WASHINGTON D.C.
President Joe Biden on Monday defended his decision to withdraw all American forces from Afghanistan, saying the US gave Afghans “every chance to determine their own future.”
“We could not provide them with the will to fight for that future,” the president said at the White House. “If Afghanistan is unable to mount any real resistance to the Taliban now, there is no chance that in one more year, five more years, or 20 more years, US military boots on the ground would have made any difference.”
Biden acknowledged that his administration was caught off guard by the rapid deterioration of the Afghan military but said he was confronted by a decision of whether to either follow through on an agreement former President Donald Trump made with the Taliban to pull out all American forces, or dramatically surge the number of service members there.
“There was no status quo of stability without American casualties after May 1. There was only the core reality of either following through on the agreement to withdraw our forces, or escalating the conflict and sending thousands more American troops back into combat in Afghanistan, lurching into the third decade of conflict,” he said.
He was referring to the original May 1 date negotiated by Trump for the US withdrawal to be completed, a deadline that came and went as Biden unilaterally extended it to allow for what his administration had billed as an orderly exit.
The Taliban have rapidly taken Afghanistan in a lightning offensive that blindsided Western powers as government forces melted away.
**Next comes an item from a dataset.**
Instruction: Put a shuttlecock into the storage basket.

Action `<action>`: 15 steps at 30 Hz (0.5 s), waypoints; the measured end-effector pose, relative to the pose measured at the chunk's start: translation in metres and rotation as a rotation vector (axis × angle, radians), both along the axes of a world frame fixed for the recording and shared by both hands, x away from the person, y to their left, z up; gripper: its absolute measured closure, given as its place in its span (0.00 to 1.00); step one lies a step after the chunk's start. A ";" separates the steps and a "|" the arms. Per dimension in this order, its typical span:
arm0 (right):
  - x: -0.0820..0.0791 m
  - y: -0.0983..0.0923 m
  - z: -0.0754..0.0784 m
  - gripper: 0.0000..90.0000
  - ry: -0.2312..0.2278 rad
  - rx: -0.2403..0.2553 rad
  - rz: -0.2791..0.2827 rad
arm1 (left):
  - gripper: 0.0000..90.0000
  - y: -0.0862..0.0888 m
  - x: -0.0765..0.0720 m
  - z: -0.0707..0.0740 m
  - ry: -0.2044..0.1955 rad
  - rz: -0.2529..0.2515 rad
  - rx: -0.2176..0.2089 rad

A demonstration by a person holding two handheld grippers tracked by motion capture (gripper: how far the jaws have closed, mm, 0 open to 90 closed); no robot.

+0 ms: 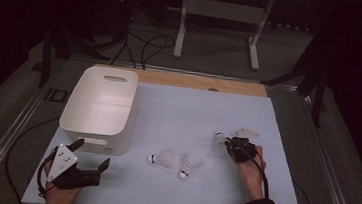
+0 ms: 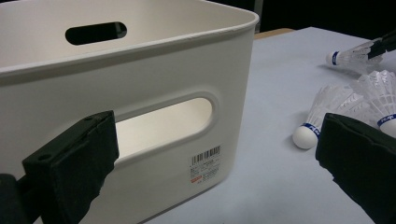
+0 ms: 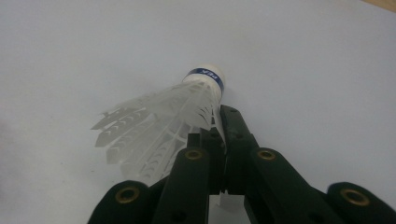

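A white plastic bin (image 1: 100, 107) with handle cut-outs stands at the left of the pale table mat. Two white shuttlecocks lie mid-table, one (image 1: 162, 158) beside the other (image 1: 189, 165). My right gripper (image 1: 227, 143) is shut on the feather skirt of a third shuttlecock (image 1: 221, 142), whose cork end points away. In the right gripper view, the jaws (image 3: 222, 126) pinch the edge of its feathers (image 3: 163, 126) just above the mat. My left gripper (image 1: 92, 154) stands open at the bin's near corner. It faces the bin wall (image 2: 140, 93), with nothing between its fingers.
The mat (image 1: 203, 109) ends at a wooden strip along the far edge. A small white card (image 1: 246, 133) lies just beyond the right gripper. Cables and a white stand's legs sit on the dark floor behind the table.
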State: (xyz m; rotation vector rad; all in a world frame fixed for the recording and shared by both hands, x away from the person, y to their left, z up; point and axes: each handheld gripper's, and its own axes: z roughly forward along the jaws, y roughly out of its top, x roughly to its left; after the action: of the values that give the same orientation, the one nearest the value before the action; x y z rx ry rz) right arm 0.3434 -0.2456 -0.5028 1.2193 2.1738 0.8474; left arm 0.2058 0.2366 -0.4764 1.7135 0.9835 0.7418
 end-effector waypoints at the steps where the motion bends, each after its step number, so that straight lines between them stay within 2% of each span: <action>1: -0.001 0.000 0.001 0.98 -0.002 0.005 0.002 | 0.00 0.000 0.000 0.000 0.000 0.000 0.000; 12: -0.005 0.006 0.013 0.99 -0.007 0.027 -0.002 | 0.00 0.000 0.000 0.000 0.001 -0.003 0.005; 15: -0.006 0.008 0.019 0.99 -0.010 0.051 -0.001 | 0.00 0.000 0.000 0.000 0.001 -0.002 0.002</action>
State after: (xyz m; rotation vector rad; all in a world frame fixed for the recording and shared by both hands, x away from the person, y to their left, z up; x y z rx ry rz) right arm 0.3376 -0.2375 -0.4839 1.2383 2.1554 0.9115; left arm 0.2058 0.2365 -0.4765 1.7162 0.9818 0.7407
The capital Kabul fell to the group on Sunday after the Afghan government collapsed amid the Taliban’s dizzying advances that prompted former President Ashraf Ghani to leave the country.
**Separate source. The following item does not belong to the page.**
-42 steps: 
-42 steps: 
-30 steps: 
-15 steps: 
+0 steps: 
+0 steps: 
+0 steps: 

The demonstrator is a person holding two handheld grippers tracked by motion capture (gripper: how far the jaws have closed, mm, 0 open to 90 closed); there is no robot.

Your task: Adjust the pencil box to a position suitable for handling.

Following his departure, former President Hamid Karzai, veteran politician Gulbuddin Hekmatyar and top peace negotiator Abdullah Abdullah have been working to ensure a smooth transfer of power.
Biden has faced criticism from both Democrats and Republicans over the pace of the effort to evacuate Afghans who aided the US and their families during the course of the two-decade old conflict. Just about 2,000 have been relocated out of a pool that included over 20,000 people before the administration expanded the list of those who are eligible.
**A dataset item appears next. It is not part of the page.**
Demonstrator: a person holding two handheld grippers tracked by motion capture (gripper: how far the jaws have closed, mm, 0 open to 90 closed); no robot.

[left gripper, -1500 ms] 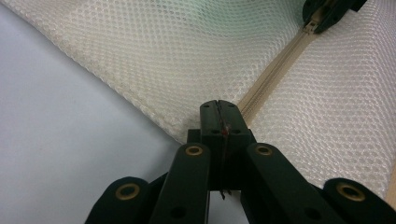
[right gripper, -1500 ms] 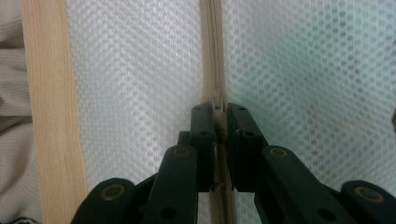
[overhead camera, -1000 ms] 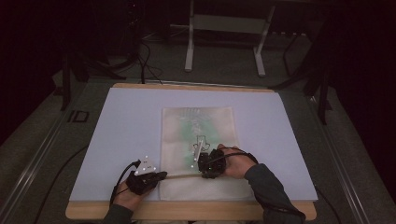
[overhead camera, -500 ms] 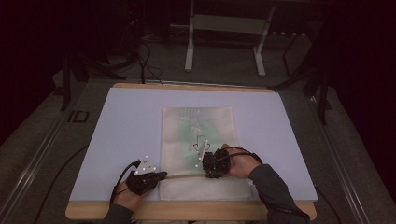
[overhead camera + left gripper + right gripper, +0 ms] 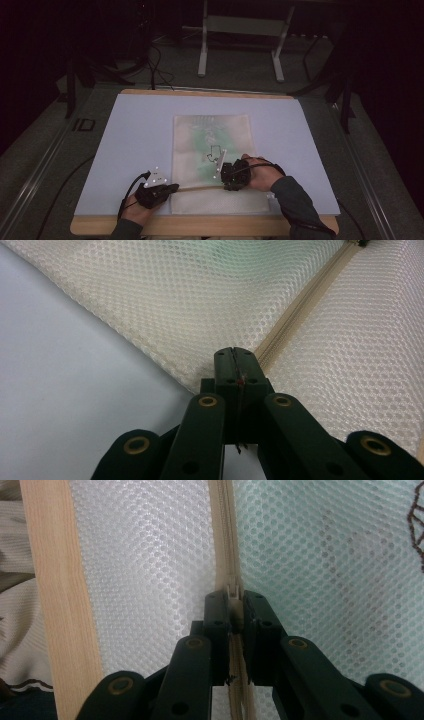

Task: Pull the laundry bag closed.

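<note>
The pale blue mat (image 5: 130,150) covers most of the wooden table (image 5: 200,227), whose near edge is cut off at 6 o'clock by the frame in the high view. On the mat, a little toward 5 o'clock from its middle, lies the white mesh bag (image 5: 210,135), flat, with something green and a dark line drawing inside; what this is I cannot make out through the mesh. The beige zipper (image 5: 197,187) runs across the bag near its lower end. The left gripper (image 5: 172,189) is at 7 o'clock of the bag, its jaws clenched on the bag's corner where the zipper ends (image 5: 272,342); the mesh edge goes under the jaws and is hidden there. The right gripper (image 5: 225,179) is at 5 o'clock, grasping the zipper slider (image 5: 233,591), of which just a small part sticks out between the closed jaws.
</note>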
The president said the former Afghan government urged him not to organize the mass exodus earlier, because they said it would have triggered “a crisis of confidence” amid the US withdrawal.
Biden has authorized some 6,000 American troops to be sent to Kabul’s Hamid Karzai International Airport to assist with the evacuation of Afghan refugees and American diplomatic personnel, and he warned the Taliban that if they interfere, they will face a swift reckoning.
“If they attack our personnel, or disrupt our operation, the US response will be swift and forceful,” he said. “We will defend our people with devastating force if necessary.”